Egypt inflation rises up to 33% in less than a year. A third of its 105 million inhabitants live below the poverty line. During all these years freedom was not a priority, as long as the Egyptians could feed themselves.
When Sisi came to power in 2013, there were many attacks," recalls Mohamed Lotfi, director of the Egyptian Commission for Rights and Freedoms (ECRF), a human rights NGO, "Many people chose security over of freedom", he added.
The then Defense Minister, Abdelfatah al Sisi, presented himself as the solution to the threat posed by the Muslim Brotherhood, through the figure of Mohamed Morsi, the first democratically elected president in the history of Egypt.

At that time, the ruling party "modified the Constitution, introducing articles that allowed the establishment of an Islamic State and a religious State. This decision annoyed a majority of the Egyptian people, who took to the streets to wrest power from the Muslim Brotherhood." explains Amr Alshobaky, a specialist in political Islam.

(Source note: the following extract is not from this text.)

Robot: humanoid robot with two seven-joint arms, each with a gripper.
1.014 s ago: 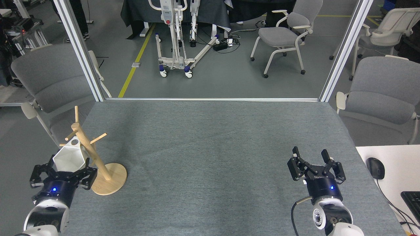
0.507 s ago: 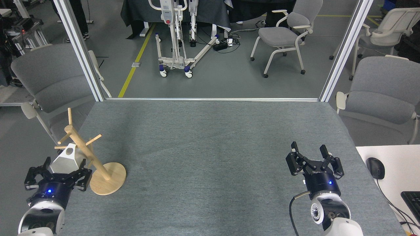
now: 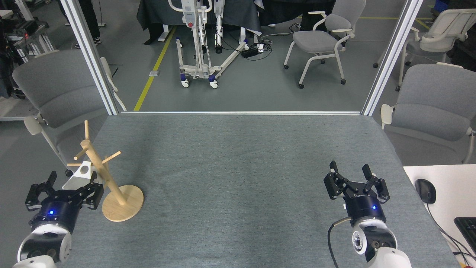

A year after being elected, Mohamed Morsi was ousted and imprisoned on July 2013. For more than a month, in the middle of fastening month of Ramadan, in the sweltering heat of Cairo, his supporters rallied to demand the return of the president.
From August 14 to 16, the military regime opened fire on protesters gathered in Rabia al Adawiyya Square, where at least 638 people died. The NGO Human Rights Watch described this crackdown as "the largest massacre in modern Egyptian history."
A state of emergency was immediately declared and the Muslim Brotherhood was classified as a "terrorist organization", which multiplied the mass trials.
For human rights activists, who were still very much aware of the "Arab spring", it was very painful to see the return of military rule.
Since then, anyone who criticizes the power of al-Sissi or the army will exposed to political percussion. Anyone can be arrested. Once in prison, there is no legal process, and it is not known when you will be released.